Two UConn faculty members recognized for exceptional distinction in scholarship, teaching, and service have been designated as Board of Trustees Distinguished Professors, the University’s highest honor for educators.
In addition to joining a select group of UConn educators, Mark A. Boyer and Linda S. Pescatello have something else in common: They credit their success to the pure joy of learning about new topics, sharing the insights with students and fellow researchers, and working at a university that encourages scholarly curiosity and exploration.
Boyer and Pescatello are professors in the departments of political science and kinesiology respectively, and have long histories of producing intriguing research, engaging students with new challenges and ideas, and working closely with other faculty on interdisciplinary projects.
UConn’s Board of Trustees voted unanimously and enthusiastically at its meeting in April to designate Boyer and Pescatello as “Board of Trustees Distinguished Professors,” a title that only 49 other faculty members have been granted in the 15 years since it was established.
Pescatello, who holds three degrees from UConn and has taught at the University since 1998, is an internationally recognized leading scholar on blood pressure response to exercise among people with hypertension. Pescatello, a lifelong athlete, also is studying the influence of exercise on cancer survivors, and is in the early stages of new research on the use of yoga to help manage stress and reduce substance use among college veterans and among methadone users.
“I’m so fortunate because I’m getting paid to study things that are intrinsically interesting to me anyway,” says Pescatello ’77 (CLAS), ’81 MS (ED), ’86 Ph.D. (ED), “but having the opportunity to always be challenged by new ideas and new approaches also keeps me going and excited about my work.”
Boyer, who came to UConn fresh from graduate school in 1988 and is now the department head in political science, says the ability to pursue various interests and team up with researchers in other disciplines has also helped shape his career. His specialty areas include public goods theory, negotiation and bargaining, and the politics of the environment – specifically climate change.
“Because we’re one of the most environmentally conscious campuses in the world, there are a lot of opportunities for really interesting educational lessons all around us,” Boyer says. “One of my touchstones in the classroom is active engagement – it’s important to get students engaged in ways that make this real rather than just listening to me talk for an hour and a half or so.”
Boyer and Pescatello both emphasize the value of collaborating with students, professors in other disciplines, and other researchers as a key part of their own successes in and out of the classroom.
Pescatello holds joint appointments in UConn’s departments of allied health sciences, nutritional sciences, physiology and neurobiology, and community medicine and health care. She also is a senior research specialist in the Metabolic Services Division at the Hospital for Central Connecticut, and has consultant privileges in the Division of Cardiology at Hartford Hospital.
She has published more than 125 scientific papers and reviews, three books, numerous book chapters, has won hundreds of thousands of dollars’ worth of external research grants, and has advised and mentored dozens of students who’ve gone on to publish in her field’s top journals.

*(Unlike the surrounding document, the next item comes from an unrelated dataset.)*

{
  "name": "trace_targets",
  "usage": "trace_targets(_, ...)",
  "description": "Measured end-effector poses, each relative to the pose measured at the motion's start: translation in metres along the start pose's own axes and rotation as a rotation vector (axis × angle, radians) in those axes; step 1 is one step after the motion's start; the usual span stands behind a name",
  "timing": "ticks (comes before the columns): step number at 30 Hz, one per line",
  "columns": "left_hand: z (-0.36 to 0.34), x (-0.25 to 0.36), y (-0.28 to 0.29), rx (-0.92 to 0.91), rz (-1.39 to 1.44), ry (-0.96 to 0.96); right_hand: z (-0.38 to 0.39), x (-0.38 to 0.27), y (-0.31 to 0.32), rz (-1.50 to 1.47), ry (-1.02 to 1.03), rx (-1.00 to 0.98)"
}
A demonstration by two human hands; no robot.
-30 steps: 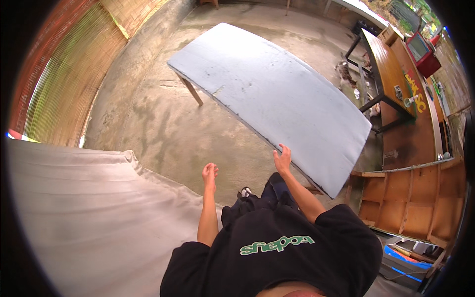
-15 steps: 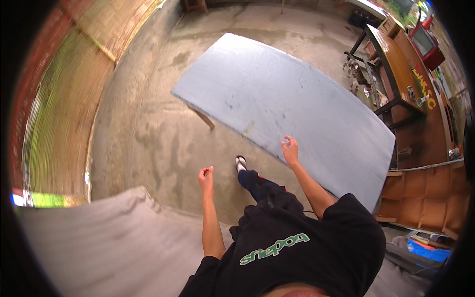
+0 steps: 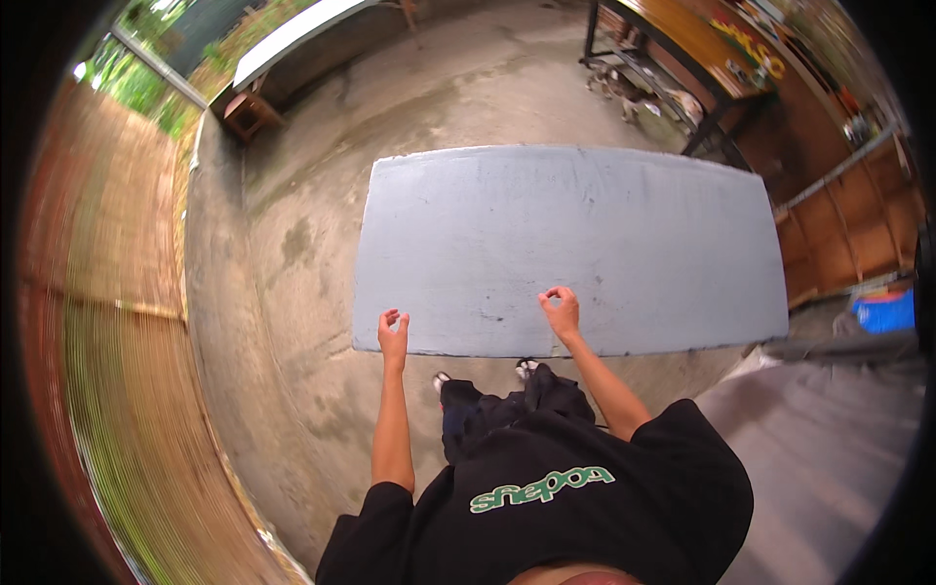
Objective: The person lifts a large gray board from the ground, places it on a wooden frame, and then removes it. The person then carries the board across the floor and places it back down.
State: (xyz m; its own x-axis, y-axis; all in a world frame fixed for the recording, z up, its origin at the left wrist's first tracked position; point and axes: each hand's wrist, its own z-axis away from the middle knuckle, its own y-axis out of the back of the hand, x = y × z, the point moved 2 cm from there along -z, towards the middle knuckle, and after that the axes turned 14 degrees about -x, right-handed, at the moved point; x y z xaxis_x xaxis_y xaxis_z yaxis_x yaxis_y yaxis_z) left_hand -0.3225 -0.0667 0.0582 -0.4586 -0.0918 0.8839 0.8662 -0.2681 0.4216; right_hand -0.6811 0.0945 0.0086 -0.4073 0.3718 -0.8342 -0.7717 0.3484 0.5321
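A grey-blue rectangular tabletop stretches in front of me, with dark scuffs on its surface. My left hand is over its near left corner, fingers loosely bent and a gap beside the thumb. Farther right, my right hand hovers above the near edge with its fingers curled loosely towards the thumb. Nothing shows in either hand. Whether any fingertip touches the tabletop is hard to tell.
A woven bamboo wall runs along the left. Behind the table, a white-topped bench and a wooden stool stand on the concrete floor. A dark-framed wooden table is at far right. Grey cloth lies near right.
My body and view have turned to the right, so the tabletop now lies squarely ahead. My left hand has come over the tabletop's corner from above the floor. The right fingers are more curled.
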Motion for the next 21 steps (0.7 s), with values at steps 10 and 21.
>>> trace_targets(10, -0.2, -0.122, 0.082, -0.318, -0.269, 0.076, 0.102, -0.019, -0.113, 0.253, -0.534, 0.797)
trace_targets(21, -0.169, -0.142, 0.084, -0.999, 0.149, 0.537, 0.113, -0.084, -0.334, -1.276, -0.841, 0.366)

“Mentoring and guiding these young people and helping them develop their careers is particularly rewarding,” says Pescatello, who has spent about 30 years of her adult life at UConn between her own time as a student and her career as a professor.
Boyer, who describes himself as “a recipient of a lot of good fortune and support along the way professionally,” is also a Scholar-in-Residence at UConn’s Center for Environmental Science and an affiliated faculty member with the School of Engineering’s Environmental Engineering Program.
He holds a bachelor’s degree in political science from Wittenberg University, and received his master’s and doctorate degrees from the University of Maryland, where he says his graduate mentors were superlative and set him on a path toward today’s successes.
One of his largest, long-term research projects is the GlobalEd Project with Scott W. Brown, a professor of educational psychology in the Neag School of Education. Started in 1992, GlobalEd conducts Internet-based international studies simulations for secondary school students, and has received more than $5 million in peer-reviewed grant support in the past 15 years.
Boyer says that while he is pleased that the collaboration has helped bring in so much research money, he is particularly happy and humbled by the Distinguished Professor designation because it recognizes teaching and service as well as research.
“I’ve tried very hard throughout my career to integrate teaching, research, and service,” he says, “and it’s very gratifying that that’s been recognized.”